Task prompt:
Restate word for word the material below, starting at the line that contains "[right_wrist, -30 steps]" and stopping after the last line; skip pictures.

★ ★ ★ ★

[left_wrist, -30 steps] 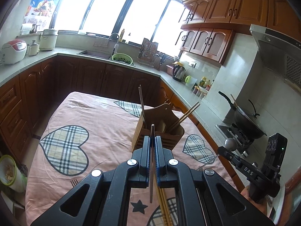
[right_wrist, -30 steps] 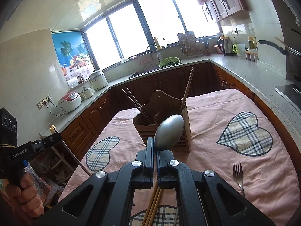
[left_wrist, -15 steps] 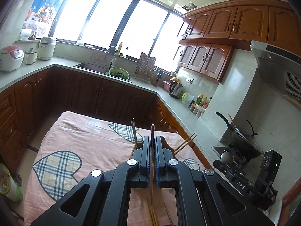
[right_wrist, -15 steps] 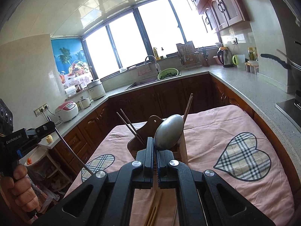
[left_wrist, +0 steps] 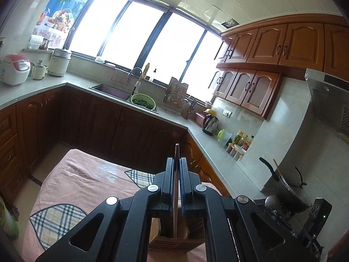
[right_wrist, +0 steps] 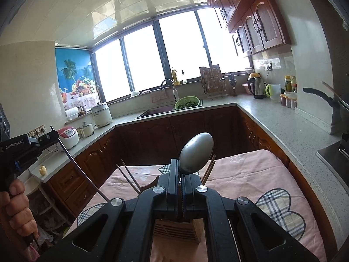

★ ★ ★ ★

Result of this exercise:
[right_wrist, -30 steps] 
[left_wrist, -15 steps] 
[right_wrist, -15 steps] 
[left_wrist, +0 steps] 
[right_wrist, +0 steps] 

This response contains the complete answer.